▶ _Task instructions_
Copy out each line of the data below in which the string "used" appears.

▶ _Material for this exercise_
##############################

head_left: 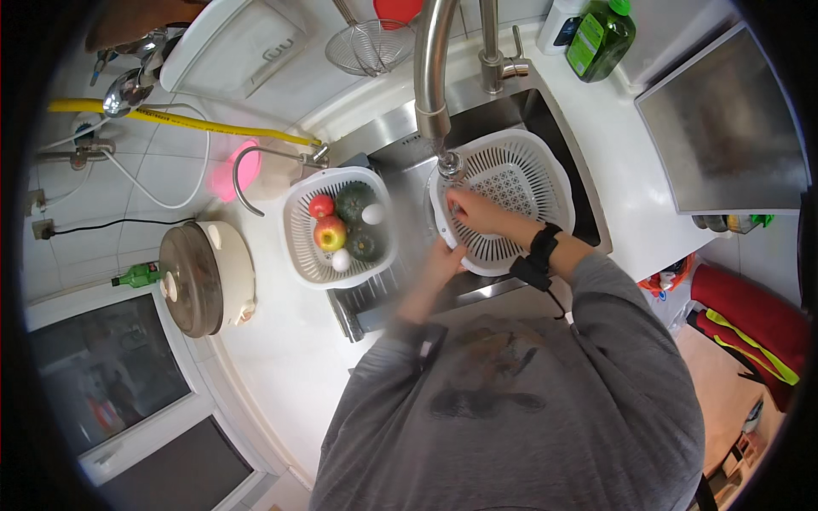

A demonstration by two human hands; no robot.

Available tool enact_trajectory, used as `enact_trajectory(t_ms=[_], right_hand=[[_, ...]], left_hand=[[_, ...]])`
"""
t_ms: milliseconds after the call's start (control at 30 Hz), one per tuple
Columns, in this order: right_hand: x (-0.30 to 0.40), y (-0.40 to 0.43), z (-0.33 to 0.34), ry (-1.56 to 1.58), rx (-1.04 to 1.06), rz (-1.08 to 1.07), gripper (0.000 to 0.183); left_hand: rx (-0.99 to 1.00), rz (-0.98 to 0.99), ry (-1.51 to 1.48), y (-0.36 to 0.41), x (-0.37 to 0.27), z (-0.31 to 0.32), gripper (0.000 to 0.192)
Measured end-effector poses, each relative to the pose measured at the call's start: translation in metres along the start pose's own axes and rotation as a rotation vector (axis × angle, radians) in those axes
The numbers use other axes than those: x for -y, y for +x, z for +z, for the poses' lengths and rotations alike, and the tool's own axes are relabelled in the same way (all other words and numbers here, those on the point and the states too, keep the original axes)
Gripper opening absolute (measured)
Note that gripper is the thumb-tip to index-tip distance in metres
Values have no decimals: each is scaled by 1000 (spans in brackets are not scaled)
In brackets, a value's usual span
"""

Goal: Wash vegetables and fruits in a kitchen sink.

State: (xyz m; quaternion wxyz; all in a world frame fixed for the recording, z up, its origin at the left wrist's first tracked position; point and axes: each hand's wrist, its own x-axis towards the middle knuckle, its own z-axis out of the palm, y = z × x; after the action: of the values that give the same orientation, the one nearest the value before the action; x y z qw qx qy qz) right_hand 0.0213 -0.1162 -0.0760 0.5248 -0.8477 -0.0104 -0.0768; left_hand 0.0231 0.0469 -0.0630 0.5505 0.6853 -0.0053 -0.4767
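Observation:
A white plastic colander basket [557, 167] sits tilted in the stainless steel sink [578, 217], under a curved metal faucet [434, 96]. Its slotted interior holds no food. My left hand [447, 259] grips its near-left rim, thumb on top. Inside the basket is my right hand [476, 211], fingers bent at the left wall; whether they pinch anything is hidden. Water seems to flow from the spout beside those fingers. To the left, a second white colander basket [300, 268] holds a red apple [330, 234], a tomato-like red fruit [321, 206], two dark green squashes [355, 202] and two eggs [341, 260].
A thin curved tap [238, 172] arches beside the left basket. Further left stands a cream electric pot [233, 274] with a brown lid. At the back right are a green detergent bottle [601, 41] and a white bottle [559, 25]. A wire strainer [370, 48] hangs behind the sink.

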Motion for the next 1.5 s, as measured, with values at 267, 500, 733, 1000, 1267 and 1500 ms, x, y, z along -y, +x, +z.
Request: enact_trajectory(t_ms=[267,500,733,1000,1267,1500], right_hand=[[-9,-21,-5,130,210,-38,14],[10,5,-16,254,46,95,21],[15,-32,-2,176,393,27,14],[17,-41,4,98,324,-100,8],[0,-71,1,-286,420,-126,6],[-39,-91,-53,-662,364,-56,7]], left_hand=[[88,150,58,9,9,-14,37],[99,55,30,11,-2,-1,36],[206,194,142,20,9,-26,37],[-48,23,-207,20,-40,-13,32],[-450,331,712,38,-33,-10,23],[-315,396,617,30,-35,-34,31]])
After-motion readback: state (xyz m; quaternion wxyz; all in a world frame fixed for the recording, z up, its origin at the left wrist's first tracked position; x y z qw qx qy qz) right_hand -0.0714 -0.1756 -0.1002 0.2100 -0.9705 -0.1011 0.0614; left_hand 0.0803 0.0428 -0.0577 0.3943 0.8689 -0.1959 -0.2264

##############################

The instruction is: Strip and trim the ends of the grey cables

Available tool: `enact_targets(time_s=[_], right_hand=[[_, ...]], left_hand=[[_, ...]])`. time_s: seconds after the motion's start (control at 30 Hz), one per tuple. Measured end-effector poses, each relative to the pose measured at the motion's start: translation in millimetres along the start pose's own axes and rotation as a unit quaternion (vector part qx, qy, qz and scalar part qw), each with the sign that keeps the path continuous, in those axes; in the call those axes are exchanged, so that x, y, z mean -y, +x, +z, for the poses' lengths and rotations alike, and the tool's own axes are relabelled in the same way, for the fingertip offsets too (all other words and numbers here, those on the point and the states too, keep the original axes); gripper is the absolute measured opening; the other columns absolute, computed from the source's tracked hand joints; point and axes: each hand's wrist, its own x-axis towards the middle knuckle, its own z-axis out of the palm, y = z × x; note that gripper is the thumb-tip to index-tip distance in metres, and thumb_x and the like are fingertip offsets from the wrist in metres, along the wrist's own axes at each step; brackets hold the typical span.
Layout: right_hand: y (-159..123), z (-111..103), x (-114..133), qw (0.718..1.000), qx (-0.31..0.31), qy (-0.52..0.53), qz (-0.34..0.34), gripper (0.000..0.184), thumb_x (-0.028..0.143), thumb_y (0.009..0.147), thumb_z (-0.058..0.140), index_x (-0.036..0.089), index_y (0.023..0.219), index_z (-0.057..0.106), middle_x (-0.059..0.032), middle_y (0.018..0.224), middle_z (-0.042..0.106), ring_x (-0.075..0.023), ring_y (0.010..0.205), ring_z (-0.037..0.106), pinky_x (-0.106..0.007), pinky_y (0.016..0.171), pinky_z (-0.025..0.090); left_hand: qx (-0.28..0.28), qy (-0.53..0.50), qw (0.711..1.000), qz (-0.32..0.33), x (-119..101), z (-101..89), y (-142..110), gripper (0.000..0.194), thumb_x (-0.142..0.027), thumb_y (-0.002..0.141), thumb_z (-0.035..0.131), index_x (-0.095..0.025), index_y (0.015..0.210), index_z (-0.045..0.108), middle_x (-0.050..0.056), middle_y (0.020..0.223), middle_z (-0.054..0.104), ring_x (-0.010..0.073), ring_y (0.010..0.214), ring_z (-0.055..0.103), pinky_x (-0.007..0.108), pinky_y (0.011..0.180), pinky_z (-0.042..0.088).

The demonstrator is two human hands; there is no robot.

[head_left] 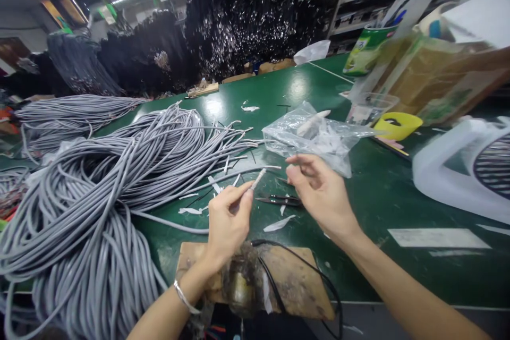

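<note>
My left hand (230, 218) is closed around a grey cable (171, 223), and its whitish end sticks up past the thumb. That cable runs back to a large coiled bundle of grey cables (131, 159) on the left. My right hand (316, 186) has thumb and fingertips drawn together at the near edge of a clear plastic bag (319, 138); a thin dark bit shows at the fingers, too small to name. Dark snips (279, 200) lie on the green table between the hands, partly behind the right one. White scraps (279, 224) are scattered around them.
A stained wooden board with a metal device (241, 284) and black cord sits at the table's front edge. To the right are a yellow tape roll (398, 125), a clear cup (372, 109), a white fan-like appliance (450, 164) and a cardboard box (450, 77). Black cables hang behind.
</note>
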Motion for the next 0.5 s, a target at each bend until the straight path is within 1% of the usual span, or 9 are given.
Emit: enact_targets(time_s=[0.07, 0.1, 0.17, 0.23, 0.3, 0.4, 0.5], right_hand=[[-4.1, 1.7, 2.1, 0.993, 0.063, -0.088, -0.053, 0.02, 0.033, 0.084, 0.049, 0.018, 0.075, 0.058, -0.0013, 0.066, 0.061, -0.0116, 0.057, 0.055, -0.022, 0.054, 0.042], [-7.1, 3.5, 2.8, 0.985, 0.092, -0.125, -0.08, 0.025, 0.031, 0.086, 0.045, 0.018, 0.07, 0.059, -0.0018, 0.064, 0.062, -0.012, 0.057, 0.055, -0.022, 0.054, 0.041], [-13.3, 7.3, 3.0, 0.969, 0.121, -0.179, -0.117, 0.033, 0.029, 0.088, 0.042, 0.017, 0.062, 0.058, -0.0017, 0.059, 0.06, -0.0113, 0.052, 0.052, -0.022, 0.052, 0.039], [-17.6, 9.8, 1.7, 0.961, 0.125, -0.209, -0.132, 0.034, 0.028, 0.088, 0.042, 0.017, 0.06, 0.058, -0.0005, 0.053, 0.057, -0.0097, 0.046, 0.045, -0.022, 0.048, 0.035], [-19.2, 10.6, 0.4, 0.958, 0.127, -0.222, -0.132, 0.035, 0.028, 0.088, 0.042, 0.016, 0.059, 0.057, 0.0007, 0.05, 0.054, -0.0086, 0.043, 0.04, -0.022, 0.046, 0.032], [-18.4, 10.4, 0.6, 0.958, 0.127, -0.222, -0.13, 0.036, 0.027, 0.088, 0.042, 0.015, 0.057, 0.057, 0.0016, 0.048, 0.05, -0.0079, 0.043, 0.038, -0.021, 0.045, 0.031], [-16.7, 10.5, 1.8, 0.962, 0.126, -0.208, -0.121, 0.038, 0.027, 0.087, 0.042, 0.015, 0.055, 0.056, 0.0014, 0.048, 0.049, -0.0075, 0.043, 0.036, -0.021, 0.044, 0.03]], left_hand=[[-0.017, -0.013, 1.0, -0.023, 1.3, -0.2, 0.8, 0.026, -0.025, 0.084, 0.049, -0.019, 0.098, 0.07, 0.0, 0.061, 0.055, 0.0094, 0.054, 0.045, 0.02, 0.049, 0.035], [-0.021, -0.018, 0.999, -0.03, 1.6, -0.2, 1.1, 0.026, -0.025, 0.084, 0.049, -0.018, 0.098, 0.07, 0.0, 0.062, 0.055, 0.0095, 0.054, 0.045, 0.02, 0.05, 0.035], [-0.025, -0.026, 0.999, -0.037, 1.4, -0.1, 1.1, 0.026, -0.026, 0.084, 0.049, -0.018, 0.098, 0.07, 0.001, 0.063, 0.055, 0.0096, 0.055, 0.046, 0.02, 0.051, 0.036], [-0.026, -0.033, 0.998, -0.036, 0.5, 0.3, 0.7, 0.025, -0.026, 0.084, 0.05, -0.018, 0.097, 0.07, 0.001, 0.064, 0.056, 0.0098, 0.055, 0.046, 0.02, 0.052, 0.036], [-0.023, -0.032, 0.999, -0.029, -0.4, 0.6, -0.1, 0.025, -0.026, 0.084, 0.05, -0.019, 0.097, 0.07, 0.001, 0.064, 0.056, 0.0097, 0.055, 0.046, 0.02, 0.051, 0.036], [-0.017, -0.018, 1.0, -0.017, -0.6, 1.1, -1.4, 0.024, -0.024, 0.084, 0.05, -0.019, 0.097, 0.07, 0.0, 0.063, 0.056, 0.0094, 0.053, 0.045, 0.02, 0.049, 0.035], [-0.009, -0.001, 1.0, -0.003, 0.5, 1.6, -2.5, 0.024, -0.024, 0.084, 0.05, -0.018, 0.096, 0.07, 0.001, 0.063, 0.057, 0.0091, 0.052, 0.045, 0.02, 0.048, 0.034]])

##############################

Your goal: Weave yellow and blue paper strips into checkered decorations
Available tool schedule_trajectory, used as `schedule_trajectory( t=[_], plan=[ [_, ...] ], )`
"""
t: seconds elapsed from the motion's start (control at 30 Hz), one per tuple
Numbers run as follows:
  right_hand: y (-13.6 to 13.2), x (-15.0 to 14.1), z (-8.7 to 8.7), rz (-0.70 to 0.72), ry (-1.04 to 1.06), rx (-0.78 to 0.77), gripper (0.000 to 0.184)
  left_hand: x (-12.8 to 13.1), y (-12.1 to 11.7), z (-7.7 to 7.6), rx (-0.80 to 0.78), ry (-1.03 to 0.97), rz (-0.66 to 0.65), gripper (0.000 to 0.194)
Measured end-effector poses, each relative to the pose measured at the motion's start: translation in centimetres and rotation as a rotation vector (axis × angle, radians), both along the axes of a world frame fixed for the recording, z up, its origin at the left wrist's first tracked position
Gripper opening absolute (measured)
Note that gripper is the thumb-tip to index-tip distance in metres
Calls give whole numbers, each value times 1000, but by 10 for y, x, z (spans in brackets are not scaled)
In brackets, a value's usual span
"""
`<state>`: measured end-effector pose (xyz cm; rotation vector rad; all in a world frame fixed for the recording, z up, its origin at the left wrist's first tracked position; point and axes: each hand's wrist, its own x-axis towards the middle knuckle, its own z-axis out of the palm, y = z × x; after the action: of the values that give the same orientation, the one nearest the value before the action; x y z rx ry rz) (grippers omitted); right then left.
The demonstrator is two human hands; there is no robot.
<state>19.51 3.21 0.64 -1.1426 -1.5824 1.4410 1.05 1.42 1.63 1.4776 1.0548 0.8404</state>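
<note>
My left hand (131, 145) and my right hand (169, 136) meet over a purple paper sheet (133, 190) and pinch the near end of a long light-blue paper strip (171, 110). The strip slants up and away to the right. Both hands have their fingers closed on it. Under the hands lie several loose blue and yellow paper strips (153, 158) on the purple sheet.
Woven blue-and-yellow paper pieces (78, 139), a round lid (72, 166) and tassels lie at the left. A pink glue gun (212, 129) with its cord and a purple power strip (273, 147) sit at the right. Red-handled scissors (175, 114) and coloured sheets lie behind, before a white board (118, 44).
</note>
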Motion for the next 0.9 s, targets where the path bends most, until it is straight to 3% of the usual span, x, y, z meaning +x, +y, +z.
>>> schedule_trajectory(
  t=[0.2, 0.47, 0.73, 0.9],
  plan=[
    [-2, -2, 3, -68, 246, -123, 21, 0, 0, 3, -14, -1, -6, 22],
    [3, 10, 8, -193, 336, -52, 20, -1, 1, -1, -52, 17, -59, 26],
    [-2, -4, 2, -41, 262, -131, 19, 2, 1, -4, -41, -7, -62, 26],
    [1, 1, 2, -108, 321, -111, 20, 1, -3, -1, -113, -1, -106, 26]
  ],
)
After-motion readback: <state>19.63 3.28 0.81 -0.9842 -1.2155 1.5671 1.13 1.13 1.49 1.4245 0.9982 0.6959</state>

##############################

▶ _Expected output_
Available tool enact_trajectory, used as `enact_trajectory(t_ms=[_], right_hand=[[_, ...]], left_hand=[[_, ...]])`
Available tool schedule_trajectory, used as `schedule_trajectory( t=[_], plan=[ [_, ...] ], )`

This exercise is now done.